* WHAT NEEDS TO BE DONE: Make a verbatim copy of the entries below; pictures stay out.

* DATASET EXTRACT:
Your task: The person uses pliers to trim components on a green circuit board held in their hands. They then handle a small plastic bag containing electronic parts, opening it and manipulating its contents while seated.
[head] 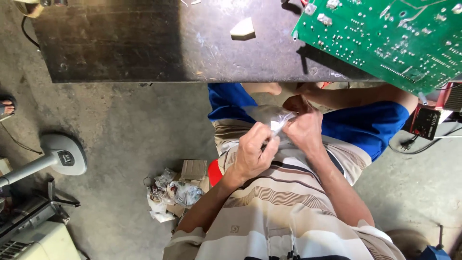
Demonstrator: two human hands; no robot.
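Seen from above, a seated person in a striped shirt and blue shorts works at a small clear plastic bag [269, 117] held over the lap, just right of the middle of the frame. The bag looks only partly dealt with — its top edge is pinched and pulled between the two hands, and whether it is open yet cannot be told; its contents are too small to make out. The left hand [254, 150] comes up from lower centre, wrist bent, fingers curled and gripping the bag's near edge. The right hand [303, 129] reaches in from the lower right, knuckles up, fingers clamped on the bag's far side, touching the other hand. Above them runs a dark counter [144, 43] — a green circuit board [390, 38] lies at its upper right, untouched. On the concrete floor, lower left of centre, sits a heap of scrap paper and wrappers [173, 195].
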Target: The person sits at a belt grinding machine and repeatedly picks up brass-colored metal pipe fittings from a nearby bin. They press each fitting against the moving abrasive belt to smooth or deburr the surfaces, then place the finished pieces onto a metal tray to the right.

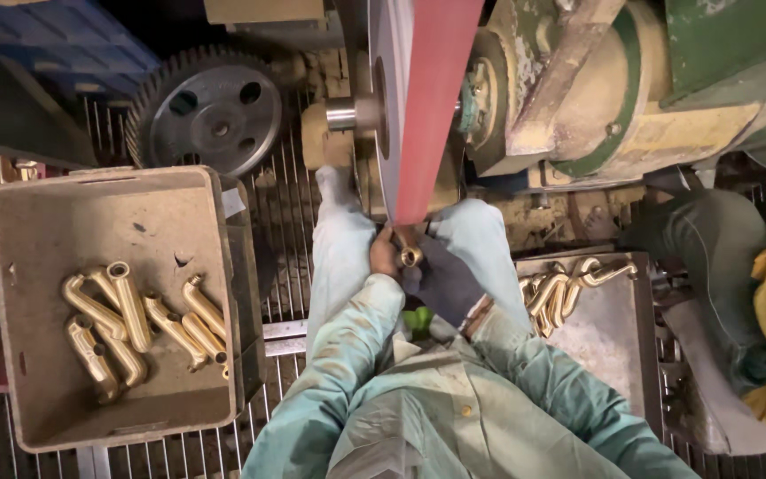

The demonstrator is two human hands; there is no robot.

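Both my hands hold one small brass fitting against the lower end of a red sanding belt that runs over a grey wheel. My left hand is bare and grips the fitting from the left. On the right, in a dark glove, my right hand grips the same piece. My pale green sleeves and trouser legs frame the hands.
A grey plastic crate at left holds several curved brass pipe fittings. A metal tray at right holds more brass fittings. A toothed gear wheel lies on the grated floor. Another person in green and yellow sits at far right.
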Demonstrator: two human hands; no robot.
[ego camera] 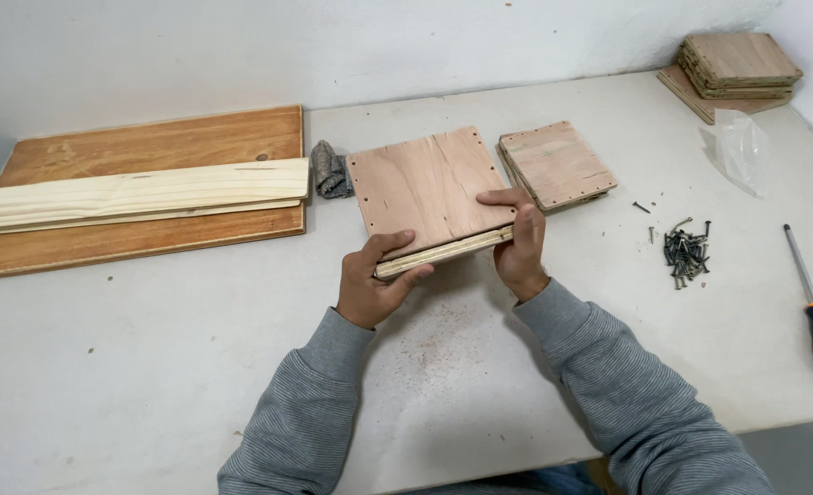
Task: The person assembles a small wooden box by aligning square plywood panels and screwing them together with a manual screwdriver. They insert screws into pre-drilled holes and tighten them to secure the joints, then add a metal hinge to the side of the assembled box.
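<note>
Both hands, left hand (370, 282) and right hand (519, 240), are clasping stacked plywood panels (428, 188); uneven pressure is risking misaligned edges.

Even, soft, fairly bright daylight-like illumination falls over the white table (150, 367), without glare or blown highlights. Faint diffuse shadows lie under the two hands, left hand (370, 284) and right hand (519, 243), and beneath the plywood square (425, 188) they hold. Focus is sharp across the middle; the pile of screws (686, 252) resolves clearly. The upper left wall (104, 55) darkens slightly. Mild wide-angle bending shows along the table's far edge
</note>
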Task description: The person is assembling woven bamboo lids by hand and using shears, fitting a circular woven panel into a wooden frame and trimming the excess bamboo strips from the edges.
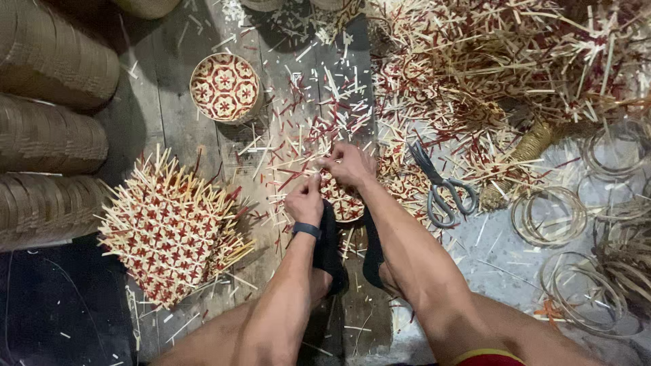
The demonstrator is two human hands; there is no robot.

* RESULT:
Your task: The person uses pliers to trim components on a green circuit board held in their hands. They then handle a small plastic bag containing electronic parts, opening it and manipulating its contents while seated.
[head] 
Demonstrator: two human hands; no robot.
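Seen from above, a seated person in a striped shirt and blue shorts works at a small clear plastic bag [269, 117] held over the lap, just right of the middle of the frame. The bag looks only partly dealt with — its top edge is pinched and pulled between the two hands, and whether it is open yet cannot be told; its contents are too small to make out. The left hand [254, 150] comes up from lower centre, wrist bent, fingers curled and gripping the bag's near edge. The right hand [303, 129] reaches in from the lower right, knuckles up, fingers clamped on the bag's far side, touching the other hand. Above them runs a dark counter [144, 43] — a green circuit board [390, 38] lies at its upper right, untouched. On the concrete floor, lower left of centre, sits a heap of scrap paper and wrappers [173, 195].
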Target: The person sits at a belt grinding machine and repeatedly picks up brass-colored metal pipe fittings from a nearby bin. They press each fitting against the moving abrasive belt to smooth or deburr the surfaces, then place the finished pieces onto a metal tray to the right.


The demonstrator is two human hands; there is no robot.

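Both my hands hold one small brass fitting against the lower end of a red sanding belt that runs over a grey wheel. My left hand is bare and grips the fitting from the left. On the right, in a dark glove, my right hand grips the same piece. My pale green sleeves and trouser legs frame the hands.
A grey plastic crate at left holds several curved brass pipe fittings. A metal tray at right holds more brass fittings. A toothed gear wheel lies on the grated floor. Another person in green and yellow sits at far right.
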Demonstrator: two human hands; no robot.
[ego camera] 
Task: The person assembles a small wooden box by aligning square plywood panels and screwing them together with a manual screwdriver. They insert screws into pre-drilled holes and tighten them to secure the joints, then add a metal hinge to the side of the assembled box.
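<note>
Both hands, left hand (370, 282) and right hand (519, 240), are clasping stacked plywood panels (428, 188); uneven pressure is risking misaligned edges.

Even, soft, fairly bright daylight-like illumination falls over the white table (150, 367), without glare or blown highlights. Faint diffuse shadows lie under the two hands, left hand (370, 284) and right hand (519, 243), and beneath the plywood square (425, 188) they hold. Focus is sharp across the middle; the pile of screws (686, 252) resolves clearly. The upper left wall (104, 55) darkens slightly. Mild wide-angle bending shows along the table's far edge
</note>
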Task description: The person is assembling woven bamboo lids by hand and using shears, fitting a circular woven panel into a wooden frame and trimming the excess bamboo strips from the edges.
The demonstrator is two human hands; there is no robot.

What the exercise required is now complete.